▸ Raw data
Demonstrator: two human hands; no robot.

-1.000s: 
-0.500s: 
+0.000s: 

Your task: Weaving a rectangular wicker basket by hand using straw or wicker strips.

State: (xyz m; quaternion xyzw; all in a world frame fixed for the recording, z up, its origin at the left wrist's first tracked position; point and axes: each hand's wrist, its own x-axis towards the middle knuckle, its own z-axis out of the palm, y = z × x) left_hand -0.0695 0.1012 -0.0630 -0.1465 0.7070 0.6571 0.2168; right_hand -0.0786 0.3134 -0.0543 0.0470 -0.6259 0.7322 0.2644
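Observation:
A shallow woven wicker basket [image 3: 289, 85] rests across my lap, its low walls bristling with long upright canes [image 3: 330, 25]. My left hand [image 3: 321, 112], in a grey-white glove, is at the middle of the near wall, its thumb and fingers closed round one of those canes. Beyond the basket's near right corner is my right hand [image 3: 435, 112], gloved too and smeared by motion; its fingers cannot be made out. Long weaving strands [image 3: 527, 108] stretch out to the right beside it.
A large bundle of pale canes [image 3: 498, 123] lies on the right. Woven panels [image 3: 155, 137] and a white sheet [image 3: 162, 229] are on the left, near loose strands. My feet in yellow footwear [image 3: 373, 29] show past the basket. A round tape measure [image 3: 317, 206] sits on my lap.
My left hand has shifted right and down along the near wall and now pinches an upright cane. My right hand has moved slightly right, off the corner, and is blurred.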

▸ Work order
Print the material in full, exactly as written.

▸ Answer to this exercise
Demonstrator: two human hands; no robot.

-1.000s: 
-0.500s: 
+0.000s: 

Your task: Weaving a rectangular wicker basket by hand using straw or wicker strips.

State: (xyz m; quaternion xyzw; all in a world frame fixed for the recording, z up, its origin at the left wrist's first tracked position; point and axes: each hand's wrist, its own x-axis towards the middle knuckle, its own z-axis out of the palm, y = z × x) left_hand -0.0695 0.1012 -0.0630 -0.1465 0.7070 0.6571 0.2168; right_hand -0.0786 0.3134 -0.0543 0.0470 -0.6259 0.7322 0.2644
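Observation:
A shallow woven wicker basket [image 3: 289, 85] rests across my lap, its low walls bristling with long upright canes [image 3: 330, 25]. My left hand [image 3: 321, 112], in a grey-white glove, is at the middle of the near wall, its thumb and fingers closed round one of those canes. Beyond the basket's near right corner is my right hand [image 3: 435, 112], gloved too and smeared by motion; its fingers cannot be made out. Long weaving strands [image 3: 527, 108] stretch out to the right beside it.
A large bundle of pale canes [image 3: 498, 123] lies on the right. Woven panels [image 3: 155, 137] and a white sheet [image 3: 162, 229] are on the left, near loose strands. My feet in yellow footwear [image 3: 373, 29] show past the basket. A round tape measure [image 3: 317, 206] sits on my lap.
My left hand has shifted right and down along the near wall and now pinches an upright cane. My right hand has moved slightly right, off the corner, and is blurred.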

Nothing else remains to be done in this exercise.